Implementation:NVIDIA DALI Fn Readers File
| Knowledge Sources | |
|---|---|
| Domains | Data_Pipeline, File_IO, Distributed_Computing |
| Last Updated | 2026-02-08 00:00 GMT |
Overview
The fn.readers.file operator in NVIDIA DALI that reads files from disk in an ImageNet-style directory layout, producing raw encoded byte buffers and integer class labels with built-in sharding, shuffling, and epoch management.
Description
fn.readers.file is the data source operator used at the entry point of DALI pipelines for image classification tasks. It scans a root directory where each subdirectory represents a class, automatically assigns integer labels based on sorted directory names, and reads files as raw byte buffers. The operator handles all aspects of data iteration: file discovery, shuffling, sharding for distributed training, and epoch boundary management.

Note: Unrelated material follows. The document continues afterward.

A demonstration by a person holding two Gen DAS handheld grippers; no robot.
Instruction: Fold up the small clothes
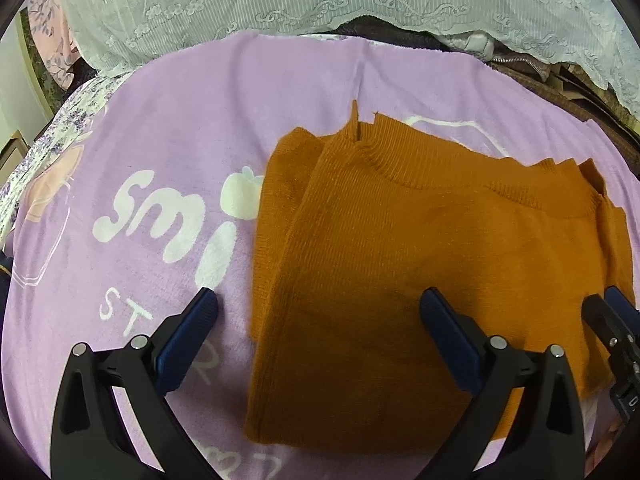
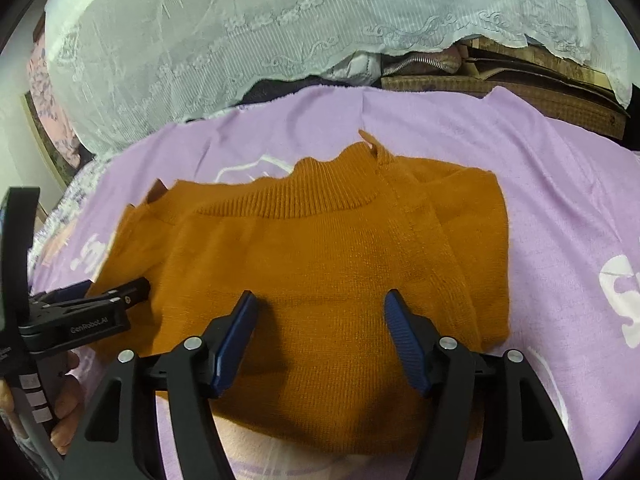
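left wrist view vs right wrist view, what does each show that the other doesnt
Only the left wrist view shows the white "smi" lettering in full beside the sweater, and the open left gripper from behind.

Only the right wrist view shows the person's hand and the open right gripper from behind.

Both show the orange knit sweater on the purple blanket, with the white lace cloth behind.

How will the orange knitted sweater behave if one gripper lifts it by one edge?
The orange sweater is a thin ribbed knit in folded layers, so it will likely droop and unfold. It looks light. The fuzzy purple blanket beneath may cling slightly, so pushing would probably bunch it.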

The operator runs on the CPU and outputs two DataNodes: the raw file contents (e.g., JPEG byte buffers) and the corresponding integer labels. These outputs are then consumed by downstream operators such as image decoders.
The name parameter is critical for integration with the DALIClassificationIterator, which uses it to query the reader for dataset size and epoch progress information.
Usage
Use this operator as the first step in a DALI pipeline to load image files from an ImageNet-style directory structure. Configure shard_id and num_shards for distributed training, enable random_shuffle for training, and set pad_last_batch=True to ensure uniform batch sizes across all workers.
Code Reference
Source Location
- Repository: NVIDIA DALI
- File: docs/examples/use_cases/pytorch/resnet50/main.py (lines 169-176)
Signature
images, labels = fn.readers.file(
file_root=data_dir,
shard_id=shard_id,
num_shards=num_shards,
random_shuffle=is_training,
pad_last_batch=True,
name="Reader",
)
Import
import nvidia.dali.fn as fn
I/O Contract
Inputs
| Name | Type | Required | Description |
|---|---|---|---|
| file_root | str | Yes | Root directory containing class subdirectories, each holding image files (ImageNet-style layout) |
| shard_id | int | Yes | Zero-based index of this worker's data shard (typically the local GPU rank) |
| num_shards | int | Yes | Total number of data shards (typically the world size in distributed training) |
| random_shuffle | bool | No | Whether to randomly shuffle files each epoch (default False; set True for training) |
| pad_last_batch | bool | No | Whether to pad the last batch to ensure all shards produce the same number of samples (default False; set True for distributed training) |
| name | str | No | Named handle for the reader, used by DALIClassificationIterator to query epoch size and progress |
Outputs
| Name | Type | Description |
|---|---|---|
| images | DataNode (CPU) | Raw encoded file contents as byte buffers (e.g., JPEG-encoded image data) |
| labels | DataNode (CPU) | Integer class labels derived from sorted subdirectory names (0-indexed) |
Usage Examples
Training Reader with Sharding
import nvidia.dali.fn as fn
# Inside a @pipeline_def decorated function:
images, labels = fn.readers.file(
file_root="/data/imagenet/train",
shard_id=0, # GPU rank 0
num_shards=8, # 8 GPUs total
random_shuffle=True,
pad_last_batch=True,
name="Reader",
)
Validation Reader (No Shuffle)
images, labels = fn.readers.file(
file_root="/data/imagenet/val",
shard_id=local_rank,
num_shards=world_size,
random_shuffle=False,
pad_last_batch=True,
name="Reader",
)
EfficientNet Variant
# From dali.py training_pipe (lines 95-102):
jpegs, labels = fn.readers.file(
name="Reader",
file_root=data_dir,
shard_id=rank,
num_shards=world_size,
random_shuffle=True,
pad_last_batch=True,
)